■ **Task statement**
Below are some records. Print exactly the lines between the one holding "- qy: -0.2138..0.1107" and the one holding "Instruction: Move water", inclusive, and nothing else.

■ **Records from a dataset**
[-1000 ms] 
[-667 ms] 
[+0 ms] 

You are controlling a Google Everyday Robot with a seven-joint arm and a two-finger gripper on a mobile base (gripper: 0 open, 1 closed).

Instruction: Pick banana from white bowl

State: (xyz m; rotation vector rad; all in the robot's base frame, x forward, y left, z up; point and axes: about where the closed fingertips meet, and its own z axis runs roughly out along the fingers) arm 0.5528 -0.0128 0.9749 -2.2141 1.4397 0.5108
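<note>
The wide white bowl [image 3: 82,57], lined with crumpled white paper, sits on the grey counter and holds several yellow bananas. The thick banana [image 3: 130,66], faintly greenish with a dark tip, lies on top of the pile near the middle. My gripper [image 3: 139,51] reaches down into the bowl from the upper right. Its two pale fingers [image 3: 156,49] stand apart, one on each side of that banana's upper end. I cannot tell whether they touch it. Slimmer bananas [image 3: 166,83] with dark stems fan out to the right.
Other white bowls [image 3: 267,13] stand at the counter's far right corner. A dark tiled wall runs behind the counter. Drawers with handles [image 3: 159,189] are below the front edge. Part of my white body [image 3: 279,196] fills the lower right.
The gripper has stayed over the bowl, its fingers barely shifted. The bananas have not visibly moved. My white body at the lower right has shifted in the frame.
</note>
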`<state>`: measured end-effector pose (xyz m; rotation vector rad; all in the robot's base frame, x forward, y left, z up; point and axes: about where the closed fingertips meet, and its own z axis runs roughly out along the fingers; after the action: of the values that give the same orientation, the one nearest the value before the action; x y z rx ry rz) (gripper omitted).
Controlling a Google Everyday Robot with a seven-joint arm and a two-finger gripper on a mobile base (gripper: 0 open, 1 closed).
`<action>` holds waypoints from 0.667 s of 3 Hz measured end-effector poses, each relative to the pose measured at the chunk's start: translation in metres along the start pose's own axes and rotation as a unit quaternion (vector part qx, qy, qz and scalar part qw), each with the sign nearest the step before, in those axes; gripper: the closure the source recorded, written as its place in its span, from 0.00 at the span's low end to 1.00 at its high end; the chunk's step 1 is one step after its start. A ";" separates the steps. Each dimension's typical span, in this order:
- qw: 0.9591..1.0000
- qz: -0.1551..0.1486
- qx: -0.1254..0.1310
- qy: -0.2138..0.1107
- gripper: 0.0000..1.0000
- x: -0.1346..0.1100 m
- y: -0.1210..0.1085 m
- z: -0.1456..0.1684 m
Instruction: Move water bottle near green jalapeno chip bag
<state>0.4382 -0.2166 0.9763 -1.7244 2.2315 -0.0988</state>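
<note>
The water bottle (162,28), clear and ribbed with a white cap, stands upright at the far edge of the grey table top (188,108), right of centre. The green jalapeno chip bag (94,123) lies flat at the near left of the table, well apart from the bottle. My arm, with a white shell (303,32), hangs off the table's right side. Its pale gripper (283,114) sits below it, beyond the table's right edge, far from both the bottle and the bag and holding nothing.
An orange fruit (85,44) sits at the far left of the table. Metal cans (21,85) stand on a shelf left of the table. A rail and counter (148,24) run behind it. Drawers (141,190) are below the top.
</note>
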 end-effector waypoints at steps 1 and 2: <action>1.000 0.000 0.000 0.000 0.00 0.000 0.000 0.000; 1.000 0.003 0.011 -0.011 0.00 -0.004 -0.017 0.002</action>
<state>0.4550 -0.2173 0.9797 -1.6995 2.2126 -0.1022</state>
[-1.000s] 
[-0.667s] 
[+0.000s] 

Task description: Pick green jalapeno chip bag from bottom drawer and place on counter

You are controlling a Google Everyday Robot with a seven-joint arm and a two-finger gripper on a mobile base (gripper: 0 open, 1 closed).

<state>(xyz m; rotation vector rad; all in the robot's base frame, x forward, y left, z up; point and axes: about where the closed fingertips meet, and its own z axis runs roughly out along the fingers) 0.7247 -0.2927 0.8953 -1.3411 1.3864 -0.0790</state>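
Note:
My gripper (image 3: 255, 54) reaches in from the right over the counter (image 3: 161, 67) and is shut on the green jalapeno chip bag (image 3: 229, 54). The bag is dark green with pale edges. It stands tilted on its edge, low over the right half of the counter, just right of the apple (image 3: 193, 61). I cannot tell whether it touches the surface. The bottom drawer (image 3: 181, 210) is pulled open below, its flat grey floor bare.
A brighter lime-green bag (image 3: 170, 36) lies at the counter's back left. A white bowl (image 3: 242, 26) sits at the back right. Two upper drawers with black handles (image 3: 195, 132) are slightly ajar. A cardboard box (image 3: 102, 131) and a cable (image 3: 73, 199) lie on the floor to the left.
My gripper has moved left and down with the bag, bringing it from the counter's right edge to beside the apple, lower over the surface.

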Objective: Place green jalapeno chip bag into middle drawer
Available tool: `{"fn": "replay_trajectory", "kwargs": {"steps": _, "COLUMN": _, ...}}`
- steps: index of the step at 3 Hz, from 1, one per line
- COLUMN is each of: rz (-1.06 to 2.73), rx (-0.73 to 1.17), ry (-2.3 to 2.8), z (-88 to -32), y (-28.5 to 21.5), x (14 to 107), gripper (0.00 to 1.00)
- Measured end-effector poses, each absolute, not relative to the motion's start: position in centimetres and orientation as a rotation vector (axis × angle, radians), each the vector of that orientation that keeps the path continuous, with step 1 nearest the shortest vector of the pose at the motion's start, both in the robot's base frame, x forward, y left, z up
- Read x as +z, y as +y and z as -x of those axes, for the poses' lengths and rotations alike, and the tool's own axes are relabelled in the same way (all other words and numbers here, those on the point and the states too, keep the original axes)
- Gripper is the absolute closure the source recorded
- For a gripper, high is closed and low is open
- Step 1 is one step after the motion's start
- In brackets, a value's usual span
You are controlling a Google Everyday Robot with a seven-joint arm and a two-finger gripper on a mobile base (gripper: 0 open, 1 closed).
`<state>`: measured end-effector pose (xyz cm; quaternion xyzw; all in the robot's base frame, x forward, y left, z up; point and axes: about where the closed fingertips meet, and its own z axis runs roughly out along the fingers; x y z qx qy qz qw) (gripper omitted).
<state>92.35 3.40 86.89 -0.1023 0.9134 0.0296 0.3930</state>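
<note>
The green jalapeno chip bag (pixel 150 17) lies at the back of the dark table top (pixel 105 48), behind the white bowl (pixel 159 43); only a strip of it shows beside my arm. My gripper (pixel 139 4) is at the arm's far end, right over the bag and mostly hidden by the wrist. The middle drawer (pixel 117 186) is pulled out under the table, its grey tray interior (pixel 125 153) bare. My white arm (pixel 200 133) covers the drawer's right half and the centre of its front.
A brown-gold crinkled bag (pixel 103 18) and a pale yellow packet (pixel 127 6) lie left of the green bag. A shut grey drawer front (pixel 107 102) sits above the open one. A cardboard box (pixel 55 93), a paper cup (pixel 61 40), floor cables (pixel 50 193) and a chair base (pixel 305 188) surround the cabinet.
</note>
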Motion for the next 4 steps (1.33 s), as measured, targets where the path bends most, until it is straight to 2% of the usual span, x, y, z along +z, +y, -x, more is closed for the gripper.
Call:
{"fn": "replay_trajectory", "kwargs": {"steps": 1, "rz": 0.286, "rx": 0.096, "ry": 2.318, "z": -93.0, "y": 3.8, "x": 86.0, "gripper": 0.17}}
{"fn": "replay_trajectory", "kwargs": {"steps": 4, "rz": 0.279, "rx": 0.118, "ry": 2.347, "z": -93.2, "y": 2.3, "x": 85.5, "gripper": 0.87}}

■ **Output**
- qy: -0.2138..0.1107
- gripper: 0.0000..1.0000
- x: -0.1346..0.1100 m
- y: -0.1210..0.1085 m
- z: -0.1456..0.1684 m
Instruction: Move water bottle near green jalapeno chip bag

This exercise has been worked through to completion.